● YOUR ASSIGNMENT
Give again, unaltered, the lines of the listing below that run from the line having "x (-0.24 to" through the line having "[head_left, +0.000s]".
Start of Block
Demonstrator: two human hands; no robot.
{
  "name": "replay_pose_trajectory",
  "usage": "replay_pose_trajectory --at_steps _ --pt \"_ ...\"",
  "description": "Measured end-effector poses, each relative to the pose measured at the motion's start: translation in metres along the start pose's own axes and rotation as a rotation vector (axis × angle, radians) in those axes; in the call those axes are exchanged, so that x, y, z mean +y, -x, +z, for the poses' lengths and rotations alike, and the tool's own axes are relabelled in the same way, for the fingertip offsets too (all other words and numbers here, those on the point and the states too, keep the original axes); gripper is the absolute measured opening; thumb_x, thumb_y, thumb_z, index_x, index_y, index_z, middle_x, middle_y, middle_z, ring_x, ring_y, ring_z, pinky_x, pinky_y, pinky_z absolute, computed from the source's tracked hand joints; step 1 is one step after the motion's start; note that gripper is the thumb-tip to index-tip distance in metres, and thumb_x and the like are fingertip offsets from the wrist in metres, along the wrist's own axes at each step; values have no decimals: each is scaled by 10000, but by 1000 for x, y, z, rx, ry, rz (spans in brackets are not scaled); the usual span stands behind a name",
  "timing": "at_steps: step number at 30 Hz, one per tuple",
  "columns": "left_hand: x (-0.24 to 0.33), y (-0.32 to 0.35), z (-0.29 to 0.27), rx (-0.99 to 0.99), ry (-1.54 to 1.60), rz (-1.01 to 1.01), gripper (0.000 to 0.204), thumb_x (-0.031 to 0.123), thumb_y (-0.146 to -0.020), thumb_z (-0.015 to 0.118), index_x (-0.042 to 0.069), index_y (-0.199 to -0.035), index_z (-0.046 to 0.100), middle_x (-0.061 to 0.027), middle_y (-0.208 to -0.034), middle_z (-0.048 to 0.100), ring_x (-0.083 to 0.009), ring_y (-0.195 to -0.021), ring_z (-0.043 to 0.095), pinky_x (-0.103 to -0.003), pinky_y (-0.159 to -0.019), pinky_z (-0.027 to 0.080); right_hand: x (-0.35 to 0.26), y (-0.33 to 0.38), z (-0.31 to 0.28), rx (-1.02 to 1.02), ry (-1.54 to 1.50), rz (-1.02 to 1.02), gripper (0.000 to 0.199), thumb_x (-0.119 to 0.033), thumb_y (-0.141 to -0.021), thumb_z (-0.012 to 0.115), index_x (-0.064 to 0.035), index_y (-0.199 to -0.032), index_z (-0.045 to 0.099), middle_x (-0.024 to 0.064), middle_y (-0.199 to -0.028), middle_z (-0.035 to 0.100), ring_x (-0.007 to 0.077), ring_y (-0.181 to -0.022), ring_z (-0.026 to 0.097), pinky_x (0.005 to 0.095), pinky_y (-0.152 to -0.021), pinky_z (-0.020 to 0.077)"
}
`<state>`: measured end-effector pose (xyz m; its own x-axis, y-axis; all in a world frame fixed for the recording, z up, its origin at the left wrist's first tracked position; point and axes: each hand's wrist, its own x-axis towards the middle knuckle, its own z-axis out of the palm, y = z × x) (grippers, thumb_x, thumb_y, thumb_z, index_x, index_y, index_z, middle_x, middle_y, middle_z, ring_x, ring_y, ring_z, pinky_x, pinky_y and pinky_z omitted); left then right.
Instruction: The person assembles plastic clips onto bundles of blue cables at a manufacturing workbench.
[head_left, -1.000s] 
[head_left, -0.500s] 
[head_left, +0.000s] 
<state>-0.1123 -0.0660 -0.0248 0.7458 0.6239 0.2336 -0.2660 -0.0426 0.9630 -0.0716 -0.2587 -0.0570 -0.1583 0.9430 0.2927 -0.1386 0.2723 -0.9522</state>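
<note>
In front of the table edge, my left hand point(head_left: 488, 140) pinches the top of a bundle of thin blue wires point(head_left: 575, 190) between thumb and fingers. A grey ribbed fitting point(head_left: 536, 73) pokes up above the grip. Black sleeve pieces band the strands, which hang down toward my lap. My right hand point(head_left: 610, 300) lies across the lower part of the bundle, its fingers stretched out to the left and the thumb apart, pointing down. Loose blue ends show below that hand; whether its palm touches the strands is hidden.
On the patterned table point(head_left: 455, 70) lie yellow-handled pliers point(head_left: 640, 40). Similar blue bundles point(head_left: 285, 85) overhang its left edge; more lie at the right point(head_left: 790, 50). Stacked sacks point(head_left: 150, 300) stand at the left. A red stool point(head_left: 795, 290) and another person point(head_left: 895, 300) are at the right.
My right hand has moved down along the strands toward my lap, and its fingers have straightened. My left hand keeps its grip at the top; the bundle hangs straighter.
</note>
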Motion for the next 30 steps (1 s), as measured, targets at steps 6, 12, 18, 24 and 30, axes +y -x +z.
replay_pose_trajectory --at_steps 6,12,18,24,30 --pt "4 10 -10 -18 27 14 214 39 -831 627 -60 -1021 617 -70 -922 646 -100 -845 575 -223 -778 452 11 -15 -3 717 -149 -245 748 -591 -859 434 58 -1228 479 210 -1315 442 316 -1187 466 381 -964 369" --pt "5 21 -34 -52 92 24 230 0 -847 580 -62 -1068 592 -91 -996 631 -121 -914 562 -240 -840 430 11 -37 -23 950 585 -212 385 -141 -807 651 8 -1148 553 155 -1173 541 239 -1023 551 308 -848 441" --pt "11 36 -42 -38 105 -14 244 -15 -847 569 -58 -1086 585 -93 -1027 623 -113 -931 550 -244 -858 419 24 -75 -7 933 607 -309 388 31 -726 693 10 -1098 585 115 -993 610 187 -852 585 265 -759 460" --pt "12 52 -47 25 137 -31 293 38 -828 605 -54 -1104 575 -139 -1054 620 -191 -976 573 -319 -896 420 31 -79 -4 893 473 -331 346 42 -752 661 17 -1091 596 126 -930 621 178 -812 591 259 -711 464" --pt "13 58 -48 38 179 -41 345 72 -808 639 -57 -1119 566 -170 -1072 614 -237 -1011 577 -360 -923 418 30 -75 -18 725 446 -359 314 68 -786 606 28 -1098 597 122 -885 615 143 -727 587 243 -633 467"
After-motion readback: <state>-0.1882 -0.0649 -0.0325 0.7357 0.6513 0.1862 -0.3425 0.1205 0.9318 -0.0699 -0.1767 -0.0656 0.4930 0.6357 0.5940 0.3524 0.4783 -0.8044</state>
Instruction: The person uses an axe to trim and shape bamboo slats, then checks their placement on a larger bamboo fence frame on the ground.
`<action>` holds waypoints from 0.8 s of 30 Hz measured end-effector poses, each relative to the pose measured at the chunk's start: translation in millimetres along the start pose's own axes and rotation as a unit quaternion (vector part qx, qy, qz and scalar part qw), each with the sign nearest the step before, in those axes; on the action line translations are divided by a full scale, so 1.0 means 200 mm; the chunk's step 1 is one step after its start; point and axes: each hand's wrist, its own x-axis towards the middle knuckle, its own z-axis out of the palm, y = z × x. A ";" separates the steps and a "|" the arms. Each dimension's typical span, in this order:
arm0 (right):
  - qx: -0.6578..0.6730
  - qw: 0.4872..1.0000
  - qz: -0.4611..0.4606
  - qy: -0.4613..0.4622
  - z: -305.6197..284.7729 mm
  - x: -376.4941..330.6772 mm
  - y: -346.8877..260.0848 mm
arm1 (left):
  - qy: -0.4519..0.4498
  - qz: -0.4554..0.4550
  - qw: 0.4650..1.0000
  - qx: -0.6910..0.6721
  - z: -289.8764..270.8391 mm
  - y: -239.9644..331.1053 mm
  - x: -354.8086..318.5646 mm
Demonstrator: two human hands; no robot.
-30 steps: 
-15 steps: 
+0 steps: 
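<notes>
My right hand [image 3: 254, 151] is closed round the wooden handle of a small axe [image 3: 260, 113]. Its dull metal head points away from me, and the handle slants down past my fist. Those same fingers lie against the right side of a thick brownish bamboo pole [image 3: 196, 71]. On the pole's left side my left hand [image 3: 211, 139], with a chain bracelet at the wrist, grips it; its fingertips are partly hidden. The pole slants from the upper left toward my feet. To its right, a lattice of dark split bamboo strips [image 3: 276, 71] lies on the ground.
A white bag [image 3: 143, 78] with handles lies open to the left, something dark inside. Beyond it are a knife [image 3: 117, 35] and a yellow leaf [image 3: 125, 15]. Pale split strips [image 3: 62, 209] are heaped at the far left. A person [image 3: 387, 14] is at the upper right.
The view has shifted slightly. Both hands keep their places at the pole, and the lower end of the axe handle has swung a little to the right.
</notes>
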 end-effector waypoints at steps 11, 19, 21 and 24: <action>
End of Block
● EXERCISE ANSWER
  "columns": "left_hand: x (-0.24 to 0.33), y (-0.32 to 0.35), z (-0.29 to 0.27), rx (-0.99 to 0.99), ry (-1.54 to 1.60), rz (-1.01 to 1.01), gripper (0.000 to 0.204), thumb_x (-0.031 to 0.123), thumb_y (-0.146 to -0.020), thumb_z (-0.015 to 0.118), index_x (-0.042 to 0.069), index_y (-0.199 to -0.035), index_z (-0.046 to 0.100), middle_x (-0.061 to 0.027), middle_y (-0.208 to -0.034), middle_z (-0.048 to 0.100), ring_x (-0.083 to 0.009), ring_y (-0.195 to -0.021), ring_z (-0.043 to 0.095), pinky_x (-0.103 to -0.003), pinky_y (-0.159 to -0.019), pinky_z (-0.027 to 0.080); right_hand: x (-0.35 to 0.26), y (-0.33 to 0.38), z (-0.31 to 0.28), rx (-1.02 to 1.02), ry (-1.54 to 1.50), rz (-1.02 to 1.02), gripper (0.000 to 0.199), thumb_x (-0.119 to 0.033), thumb_y (-0.141 to -0.021), thumb_z (-0.012 to 0.115), index_x (-0.064 to 0.035), index_y (-0.199 to -0.032), index_z (-0.045 to 0.099), middle_x (-0.024 to 0.064), middle_y (-0.199 to -0.028), middle_z (-0.035 to 0.100), ring_x (-0.007 to 0.077), ring_y (-0.181 to -0.022), ring_z (-0.026 to 0.097), pinky_x (0.005 to 0.095), pinky_y (-0.152 to -0.021), pinky_z (-0.020 to 0.077)"
}
`<state>`: measured end-effector pose (xyz m; its own x-axis, y-axis; all in a world frame fixed for the recording, z up, its origin at the left wrist's first tracked position; point and axes: each hand's wrist, its own x-axis towards the middle knuckle, its own z-axis out of the palm, y = z × x) (grippers, thumb_x, thumb_y, thumb_z, index_x, index_y, index_z, middle_x, middle_y, middle_z, ring_x, ring_y, ring_z, pinky_x, pinky_y and pinky_z omitted); left then right.
Instruction: The person assembles plastic clips onto bundles of blue cables at a manufacturing workbench.
[head_left, -1.000s] 
[head_left, -0.500s] 
[head_left, +0.000s] 

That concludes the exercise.